Según el Inegi, en el 2024 quienes disfrutaban de las señales gratuitas televisadas fueron 64.1 millones de mexicanos –el 53.1%–, pero el año pasado las cifras de personas se redujeron a 59.9 millones –el 49.1%–, es decir en un lustro el porcentaje decayó en casi doce puntos, por lo que es posible que en el presente año se mantenga la tendencia negativa.

La razón para estas cifras es que las plataformas digitales han ganado terreno respecto a la televisión abierta, lo cual ha sucedido con el avance de las diferentes plataformas en streaming, gracias al incremento en la penetración del internet, aunque varios de estos servicios no resultan económicos, pero existen casos en que una señal es compartida por varios usuarios, quienes se cooperan entre todos para pagar el servicio.

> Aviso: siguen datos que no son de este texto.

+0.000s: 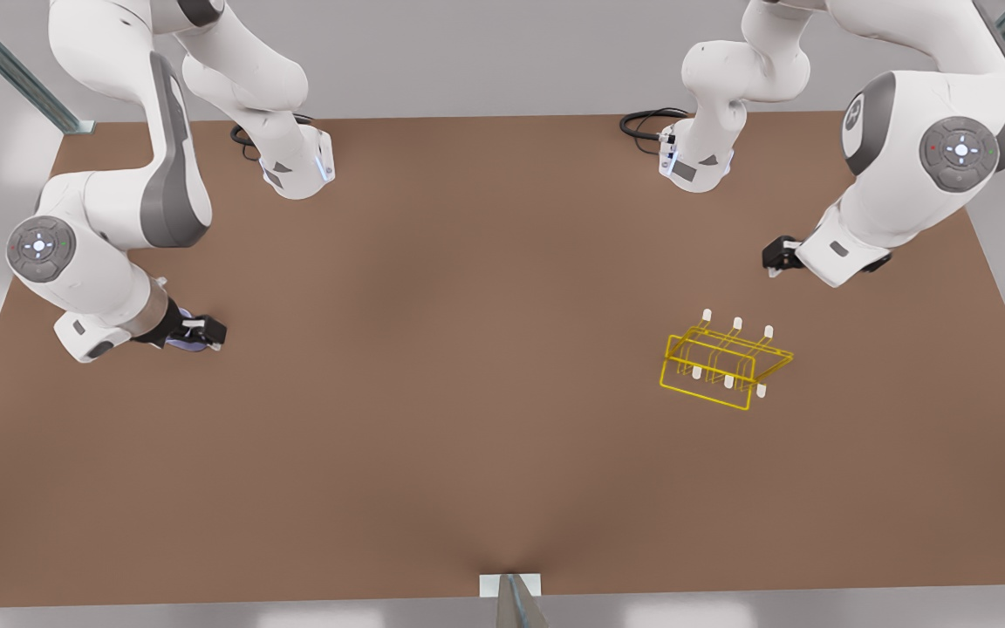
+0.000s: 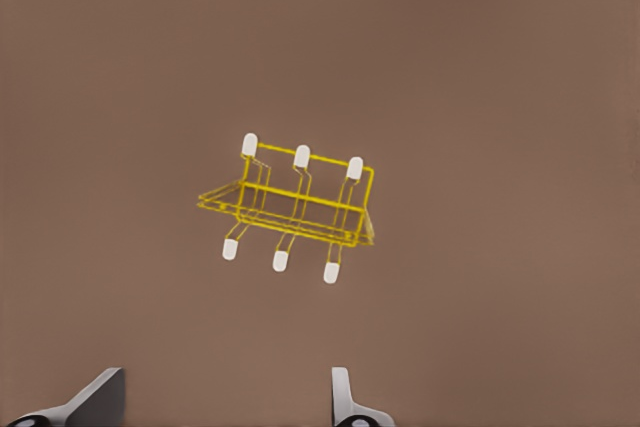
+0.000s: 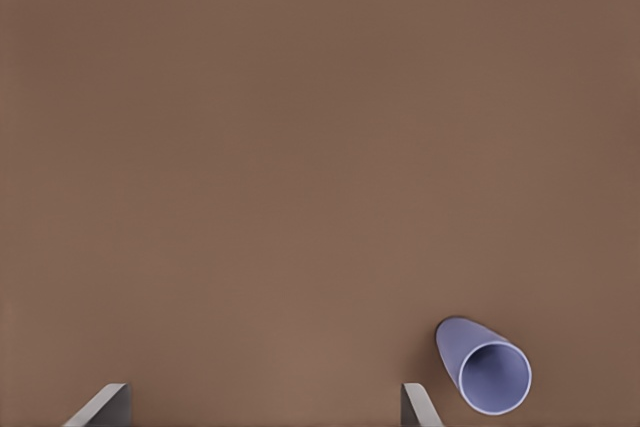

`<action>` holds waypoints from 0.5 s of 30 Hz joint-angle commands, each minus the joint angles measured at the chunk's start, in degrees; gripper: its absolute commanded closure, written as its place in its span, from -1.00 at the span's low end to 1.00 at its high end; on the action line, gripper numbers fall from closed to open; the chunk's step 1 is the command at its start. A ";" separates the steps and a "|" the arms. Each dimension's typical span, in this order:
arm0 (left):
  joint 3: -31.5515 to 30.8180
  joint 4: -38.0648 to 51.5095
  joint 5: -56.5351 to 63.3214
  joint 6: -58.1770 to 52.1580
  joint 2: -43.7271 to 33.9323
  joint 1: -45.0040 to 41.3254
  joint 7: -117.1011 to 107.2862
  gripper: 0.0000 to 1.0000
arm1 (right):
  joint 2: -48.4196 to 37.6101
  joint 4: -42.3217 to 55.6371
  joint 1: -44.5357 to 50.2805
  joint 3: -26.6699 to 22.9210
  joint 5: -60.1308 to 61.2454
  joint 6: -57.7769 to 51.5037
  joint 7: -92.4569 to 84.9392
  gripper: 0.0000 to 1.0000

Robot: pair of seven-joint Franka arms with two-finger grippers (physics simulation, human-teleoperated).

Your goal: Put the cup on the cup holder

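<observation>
You have the brown table (image 1: 468, 392) as your field, and everything here is best placed from the cup holder (image 1: 725, 358), the yellow wire rack standing toward the front view's right with its white-tipped prongs up. The left gripper (image 1: 775, 259) hangs just above and beside that rack, toward the table's far edge; its wrist view looks down on the cup holder (image 2: 290, 209) with both fingers (image 2: 345, 402) spread wide and nothing between them, so treat this arm as waiting. The cup (image 1: 181, 342) is well apart from the rack, far across the table on the front view's left, and the right gripper (image 1: 206, 331) is right over it, so this is plainly the nearer arm. In the right wrist view the cup (image 3: 484, 365) lies tipped on its side, its open mouth turned toward the camera and its long axis slanting along the table. It sits just outside one of the parted fingers (image 3: 415, 405), not in the gap, so you likely need a small sideways shift before closing.
</observation>
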 commanded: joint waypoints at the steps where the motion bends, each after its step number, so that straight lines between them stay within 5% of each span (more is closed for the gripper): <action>1: 0.00 0.02 0.10 1.21 -0.06 0.24 0.61 -1.00 | 0.02 -0.01 0.01 0.05 -0.34 1.12 1.27 -1.00; 5: 0.00 0.02 -0.07 1.20 0.65 -0.29 0.69 -1.00 | 1.87 -2.29 -1.14 0.05 0.27 -2.13 1.71 -1.00; 8: 0.00 0.02 -0.07 1.21 1.53 -0.29 0.78 -1.00 | 1.25 -12.66 -6.32 0.23 0.36 2.16 -2.33 -1.00; 15: 0.00 -0.07 -0.07 0.15 1.79 -0.29 0.87 -1.00 | -15.45 -34.37 -13.09 0.23 2.91 14.03 -12.53 -1.00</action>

Incluso existen servicios de televisión vía internet que se ofrecen gratuitamente, como son Tubi, Plutotv u otras que ofrecen gran cantidad de señales, donde se difunden desde películas hasta series no tan recientes o generadas desde otros países en canales que vienen integradas por los fabricantes de pantallas de televisión como son Roku o Samsung, lo cual resulta de interés para gran cantidad de personas.

Sin embargo, no debe darse por muerta o agonizante a la televisión abierta. La mejor prueba ha sido la transmisión de los partidos del Mundial de Futbol tanto por Televisa como por Televisión Azteca. Por ejemplo, en el juego de México contra Chequia se registró una audiencia de 51.4 millones de personas, la cual es una cifra récord.

En caso de que la selección tricolor siga avanzando –al momento de escribir estas líneas aún no se conocía el resultado del juego contra Ecuador, ya que su inicio se retrasó por poco más de una hora, debido a lluvia y tormenta eléctrica, pero lo deseable es el triunfo de los muchachos dirigidos por Javier “Vasco” Aguirre–, sin duda se establecerán nuevas marcas de teleauditorio.

Debe recordarse que diferentes autoridades estatales y locales instalaron pantallas en diversos sitios públicos. Por ejemplo, tan solo en la Ciudad de México se instalaron cerca de 60 pantallas gigantes a lo largo del Paseo de la Reforma, desde el Zócalo hasta la Fuente de la Diana Cazadora. Además, se deben sumar los 18 Festivales Futboleros en alcaldías con transmisiones en vivo –la gran mayoría de ellas con la señal de televisión abierta–, ubicados en el Parque La Bombilla, alcaldía Álvaro Obregón, y el Bosque de Tláhuac, entre otros.

En fin, aunque los porcentajes de audiencia de la televisión abierta vayan a la baja, no puede descartarse que aún tiene mucho que ofrecer, pero si se ofrece programación de calidad, que interese, entretenga e informe objetivamente al público, entonces podrá seguir vigente por muchos años más.